Everything from the line with "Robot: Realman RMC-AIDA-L" to the end of the data is to be retyped exactly, and nothing else.

BEGIN

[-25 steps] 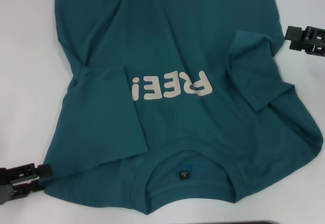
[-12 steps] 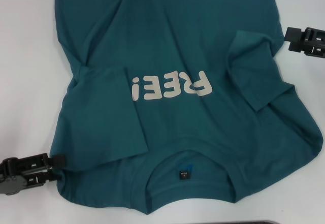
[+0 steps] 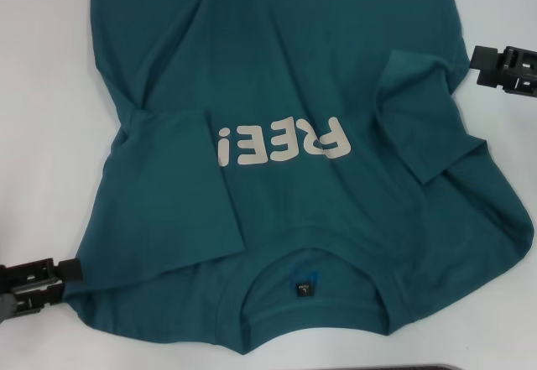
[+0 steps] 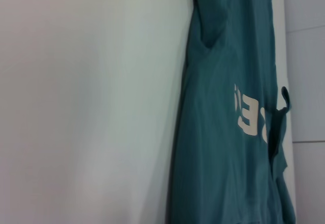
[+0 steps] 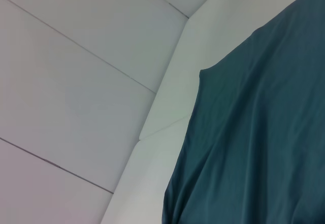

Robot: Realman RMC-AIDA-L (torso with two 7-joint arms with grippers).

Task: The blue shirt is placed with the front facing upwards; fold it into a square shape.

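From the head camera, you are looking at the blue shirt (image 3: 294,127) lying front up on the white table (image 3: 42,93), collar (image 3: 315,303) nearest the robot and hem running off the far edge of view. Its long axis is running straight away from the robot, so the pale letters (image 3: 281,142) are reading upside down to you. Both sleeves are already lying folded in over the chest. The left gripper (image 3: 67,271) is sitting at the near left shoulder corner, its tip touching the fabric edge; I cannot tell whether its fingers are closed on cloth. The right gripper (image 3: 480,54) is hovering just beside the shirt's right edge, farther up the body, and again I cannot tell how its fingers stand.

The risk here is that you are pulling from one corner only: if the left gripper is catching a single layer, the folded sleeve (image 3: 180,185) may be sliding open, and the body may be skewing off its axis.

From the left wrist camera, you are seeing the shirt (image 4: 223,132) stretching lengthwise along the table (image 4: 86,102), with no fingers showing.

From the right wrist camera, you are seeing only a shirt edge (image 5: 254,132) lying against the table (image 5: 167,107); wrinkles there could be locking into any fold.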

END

--- WRITTEN ANSWER ---
Robot: Realman RMC-AIDA-L (torso with two 7-joint arms with grippers).

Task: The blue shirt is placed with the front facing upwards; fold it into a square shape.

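From the head camera, you are looking at the blue shirt (image 3: 294,127) lying front up on the white table (image 3: 42,93), collar (image 3: 315,303) nearest the robot and hem running off the far edge of view. Its long axis is running straight away from the robot, so the pale letters (image 3: 281,142) are reading upside down to you. Both sleeves are already lying folded in over the chest. The left gripper (image 3: 67,271) is sitting at the near left shoulder corner, its tip touching the fabric edge; I cannot tell whether its fingers are closed on cloth. The right gripper (image 3: 480,54) is hovering just beside the shirt's right edge, farther up the body, and again I cannot tell how its fingers stand.

The risk here is that you are pulling from one corner only: if the left gripper is catching a single layer, the folded sleeve (image 3: 180,185) may be sliding open, and the body may be skewing off its axis.

From the left wrist camera, you are seeing the shirt (image 4: 223,132) stretching lengthwise along the table (image 4: 86,102), with no fingers showing.

From the right wrist camera, you are seeing only a shirt edge (image 5: 254,132) lying against the table (image 5: 167,107); wrinkles there could be locking into any fold.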

There is nothing else to the answer.